» ASSIGNED TASK:
Extract exactly those lines that lie between the start of the material and the line with "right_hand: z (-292", including both boundary lines and no others.

» GIVEN INFORMATION:
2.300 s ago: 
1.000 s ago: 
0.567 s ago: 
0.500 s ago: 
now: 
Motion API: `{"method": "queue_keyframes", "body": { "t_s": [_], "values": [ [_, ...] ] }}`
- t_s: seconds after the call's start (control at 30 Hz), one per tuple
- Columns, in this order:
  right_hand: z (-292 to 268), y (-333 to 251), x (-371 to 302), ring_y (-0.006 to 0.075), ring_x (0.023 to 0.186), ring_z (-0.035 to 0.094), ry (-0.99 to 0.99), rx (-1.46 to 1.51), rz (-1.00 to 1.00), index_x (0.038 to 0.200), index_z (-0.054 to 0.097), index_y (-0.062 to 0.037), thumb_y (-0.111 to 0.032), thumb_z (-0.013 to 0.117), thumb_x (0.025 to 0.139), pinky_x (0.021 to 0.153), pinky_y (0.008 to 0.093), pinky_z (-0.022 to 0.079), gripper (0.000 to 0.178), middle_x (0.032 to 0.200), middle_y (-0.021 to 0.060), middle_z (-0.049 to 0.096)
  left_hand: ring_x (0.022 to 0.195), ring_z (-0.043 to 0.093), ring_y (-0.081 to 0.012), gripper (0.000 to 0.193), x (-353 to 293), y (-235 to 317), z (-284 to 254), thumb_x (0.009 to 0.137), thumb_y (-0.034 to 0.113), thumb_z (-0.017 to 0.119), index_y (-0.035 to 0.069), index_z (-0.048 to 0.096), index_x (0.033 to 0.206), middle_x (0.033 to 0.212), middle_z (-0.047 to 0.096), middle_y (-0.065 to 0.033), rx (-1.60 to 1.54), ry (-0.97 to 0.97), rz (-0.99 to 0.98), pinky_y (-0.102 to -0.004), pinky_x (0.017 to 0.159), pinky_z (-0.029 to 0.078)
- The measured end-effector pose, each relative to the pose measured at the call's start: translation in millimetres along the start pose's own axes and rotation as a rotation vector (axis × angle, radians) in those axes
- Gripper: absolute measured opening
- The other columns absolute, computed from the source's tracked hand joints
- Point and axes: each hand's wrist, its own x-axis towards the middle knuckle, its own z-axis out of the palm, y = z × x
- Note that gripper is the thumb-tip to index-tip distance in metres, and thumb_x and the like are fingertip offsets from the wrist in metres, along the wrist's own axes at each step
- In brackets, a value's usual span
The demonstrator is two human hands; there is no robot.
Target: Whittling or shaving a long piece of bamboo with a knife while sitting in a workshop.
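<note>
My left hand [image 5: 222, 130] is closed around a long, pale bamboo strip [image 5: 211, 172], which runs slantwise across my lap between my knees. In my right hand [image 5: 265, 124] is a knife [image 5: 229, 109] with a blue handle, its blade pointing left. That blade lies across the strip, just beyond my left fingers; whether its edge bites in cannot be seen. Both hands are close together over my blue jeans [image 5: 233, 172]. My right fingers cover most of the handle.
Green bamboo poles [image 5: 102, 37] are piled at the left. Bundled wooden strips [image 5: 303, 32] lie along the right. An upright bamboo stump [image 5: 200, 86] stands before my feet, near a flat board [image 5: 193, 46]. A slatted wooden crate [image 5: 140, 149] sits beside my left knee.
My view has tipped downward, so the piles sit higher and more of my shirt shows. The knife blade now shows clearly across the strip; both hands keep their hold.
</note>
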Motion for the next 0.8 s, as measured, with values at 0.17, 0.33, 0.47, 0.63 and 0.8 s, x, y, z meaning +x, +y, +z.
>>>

» RESULT BELOW:
2.300 s ago: 
1.000 s ago: 
0.567 s ago: 
0.500 s ago: 
now: 
Motion API: `{"method": "queue_keyframes", "body": { "t_s": [_], "values": [ [_, ...] ] }}`
- t_s: seconds after the call's start (control at 30 Hz), one per tuple
- Columns, in this order:
  right_hand: z (-292 to 268), y (-333 to 251), x (-371 to 302), ring_y (-0.006 to 0.075), ring_x (0.023 to 0.186), ring_z (-0.035 to 0.094), ry (-0.99 to 0.99), rx (-1.46 to 1.51), rz (-1.00 to 1.00), index_x (0.038 to 0.200), index_z (-0.054 to 0.097), index_y (-0.062 to 0.037), thumb_y (-0.111 to 0.032), thumb_z (-0.013 to 0.117), thumb_x (0.025 to 0.139), pinky_x (0.021 to 0.153), pinky_y (0.008 to 0.093), pinky_z (-0.022 to 0.079), gripper (0.000 to 0.178), middle_x (0.032 to 0.200), middle_y (-0.021 to 0.060), middle_z (-0.049 to 0.096)

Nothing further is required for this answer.